— YOUR ASSIGNMENT —
Report only how many lines of the records contain the word "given".

[Items from a dataset]
====================
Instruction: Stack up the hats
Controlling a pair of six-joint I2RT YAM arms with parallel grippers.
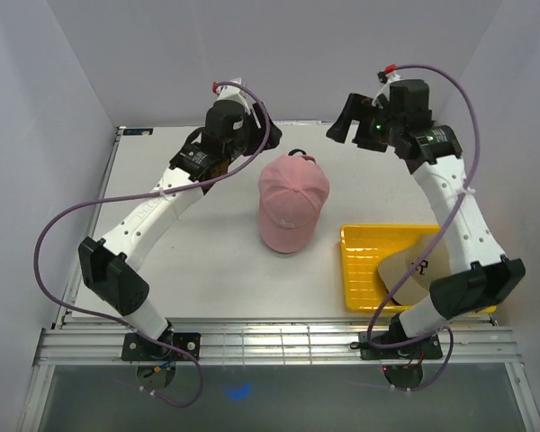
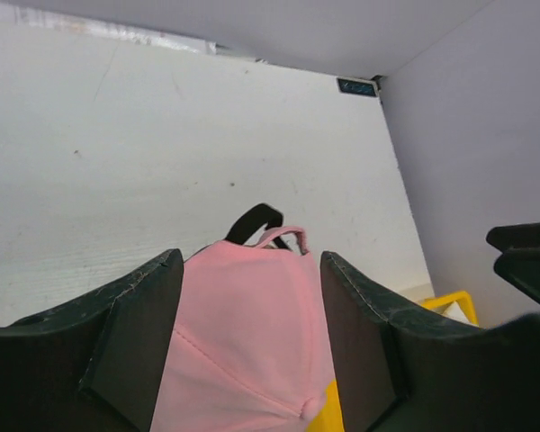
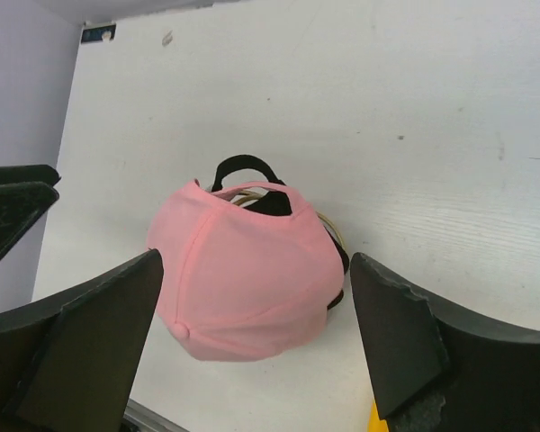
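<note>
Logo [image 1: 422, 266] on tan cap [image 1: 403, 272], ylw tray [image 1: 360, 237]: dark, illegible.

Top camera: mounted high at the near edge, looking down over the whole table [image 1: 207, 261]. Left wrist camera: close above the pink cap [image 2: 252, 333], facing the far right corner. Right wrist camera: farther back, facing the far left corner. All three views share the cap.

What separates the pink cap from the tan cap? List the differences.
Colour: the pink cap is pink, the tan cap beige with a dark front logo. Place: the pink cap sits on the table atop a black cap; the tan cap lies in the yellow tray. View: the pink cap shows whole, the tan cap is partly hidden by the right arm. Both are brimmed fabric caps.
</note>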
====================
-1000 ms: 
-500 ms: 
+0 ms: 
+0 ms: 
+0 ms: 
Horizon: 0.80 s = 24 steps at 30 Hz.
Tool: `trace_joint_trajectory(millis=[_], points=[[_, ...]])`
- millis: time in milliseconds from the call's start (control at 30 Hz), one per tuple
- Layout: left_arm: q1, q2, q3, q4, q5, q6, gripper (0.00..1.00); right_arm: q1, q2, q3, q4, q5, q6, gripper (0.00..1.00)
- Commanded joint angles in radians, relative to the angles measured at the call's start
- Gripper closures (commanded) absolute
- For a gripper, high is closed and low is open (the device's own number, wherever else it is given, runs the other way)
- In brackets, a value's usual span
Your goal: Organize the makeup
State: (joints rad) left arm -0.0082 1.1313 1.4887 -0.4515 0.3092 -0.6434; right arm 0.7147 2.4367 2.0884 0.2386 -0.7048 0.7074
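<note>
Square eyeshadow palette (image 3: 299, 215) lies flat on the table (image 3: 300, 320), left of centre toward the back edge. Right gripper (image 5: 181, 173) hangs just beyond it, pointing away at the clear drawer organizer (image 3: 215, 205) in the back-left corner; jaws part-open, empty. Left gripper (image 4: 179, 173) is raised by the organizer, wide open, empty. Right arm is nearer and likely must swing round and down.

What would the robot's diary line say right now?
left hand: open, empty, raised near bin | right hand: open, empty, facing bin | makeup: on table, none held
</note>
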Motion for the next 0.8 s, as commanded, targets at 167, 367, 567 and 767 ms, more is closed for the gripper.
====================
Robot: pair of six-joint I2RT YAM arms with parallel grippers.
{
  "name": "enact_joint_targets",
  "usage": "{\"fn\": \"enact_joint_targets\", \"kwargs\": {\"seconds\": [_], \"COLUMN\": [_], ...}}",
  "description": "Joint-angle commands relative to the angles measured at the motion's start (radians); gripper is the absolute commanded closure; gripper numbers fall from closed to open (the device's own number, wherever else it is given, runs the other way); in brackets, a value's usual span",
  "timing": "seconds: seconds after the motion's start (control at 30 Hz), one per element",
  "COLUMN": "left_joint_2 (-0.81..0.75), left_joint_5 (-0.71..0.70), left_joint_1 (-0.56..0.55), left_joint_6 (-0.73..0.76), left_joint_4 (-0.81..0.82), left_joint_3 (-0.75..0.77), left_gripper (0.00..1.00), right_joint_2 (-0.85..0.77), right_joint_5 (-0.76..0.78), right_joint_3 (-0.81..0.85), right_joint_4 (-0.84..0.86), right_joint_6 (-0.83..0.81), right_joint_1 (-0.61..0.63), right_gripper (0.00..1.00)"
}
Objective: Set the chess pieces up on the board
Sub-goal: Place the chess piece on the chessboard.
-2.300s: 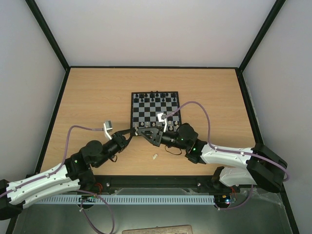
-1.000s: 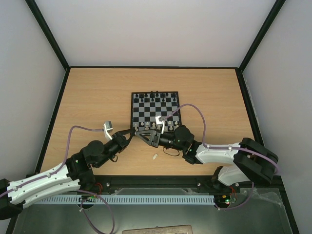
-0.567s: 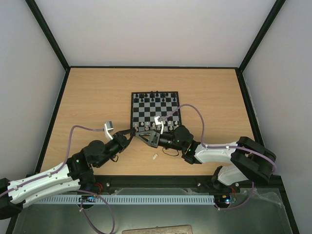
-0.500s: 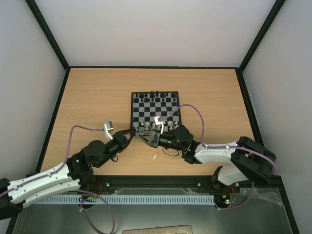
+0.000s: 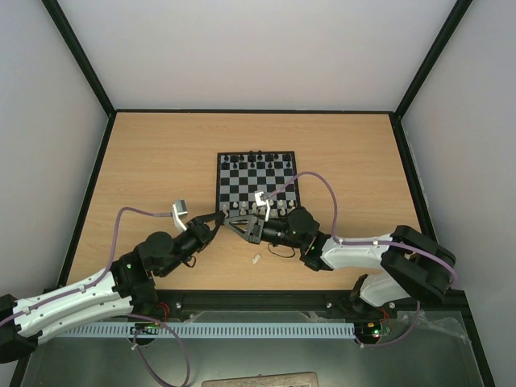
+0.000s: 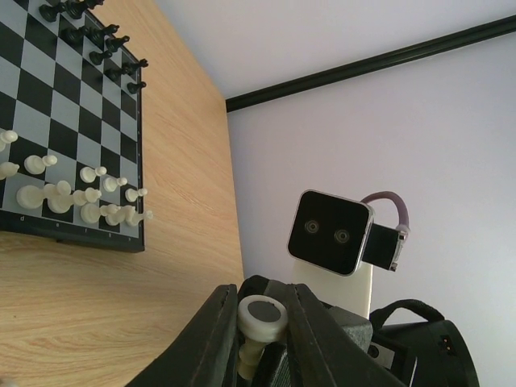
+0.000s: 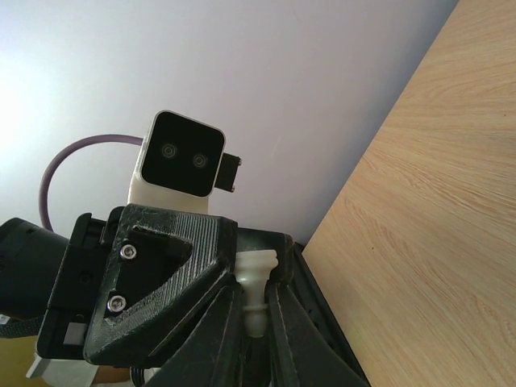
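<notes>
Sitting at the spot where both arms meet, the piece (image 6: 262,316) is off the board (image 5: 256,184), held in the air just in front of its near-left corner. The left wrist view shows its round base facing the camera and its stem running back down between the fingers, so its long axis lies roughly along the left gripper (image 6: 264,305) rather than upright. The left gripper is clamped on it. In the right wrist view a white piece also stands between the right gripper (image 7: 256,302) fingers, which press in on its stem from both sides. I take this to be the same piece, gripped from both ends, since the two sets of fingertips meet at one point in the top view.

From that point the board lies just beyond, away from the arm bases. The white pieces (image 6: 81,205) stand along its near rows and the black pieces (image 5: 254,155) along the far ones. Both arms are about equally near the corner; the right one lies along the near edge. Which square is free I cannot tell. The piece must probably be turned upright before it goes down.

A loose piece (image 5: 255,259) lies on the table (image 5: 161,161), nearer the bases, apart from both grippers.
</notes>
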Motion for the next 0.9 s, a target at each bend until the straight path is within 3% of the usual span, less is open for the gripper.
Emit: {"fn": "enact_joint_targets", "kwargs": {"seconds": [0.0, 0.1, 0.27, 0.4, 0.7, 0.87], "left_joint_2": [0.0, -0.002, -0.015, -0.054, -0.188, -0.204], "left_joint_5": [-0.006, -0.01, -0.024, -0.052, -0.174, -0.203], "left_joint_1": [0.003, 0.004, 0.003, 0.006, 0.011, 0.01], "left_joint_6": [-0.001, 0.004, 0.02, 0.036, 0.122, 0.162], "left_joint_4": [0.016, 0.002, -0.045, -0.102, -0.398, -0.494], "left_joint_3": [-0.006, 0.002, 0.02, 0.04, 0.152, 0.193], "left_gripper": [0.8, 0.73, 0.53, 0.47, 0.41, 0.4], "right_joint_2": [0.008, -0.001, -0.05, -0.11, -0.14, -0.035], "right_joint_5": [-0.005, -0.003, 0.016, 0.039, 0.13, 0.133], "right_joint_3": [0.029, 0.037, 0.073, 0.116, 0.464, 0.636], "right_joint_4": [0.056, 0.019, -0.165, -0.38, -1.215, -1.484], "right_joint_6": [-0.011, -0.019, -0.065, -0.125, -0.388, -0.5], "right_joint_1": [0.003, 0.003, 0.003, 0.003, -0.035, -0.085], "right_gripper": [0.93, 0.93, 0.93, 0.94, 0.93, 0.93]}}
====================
— RESULT —
2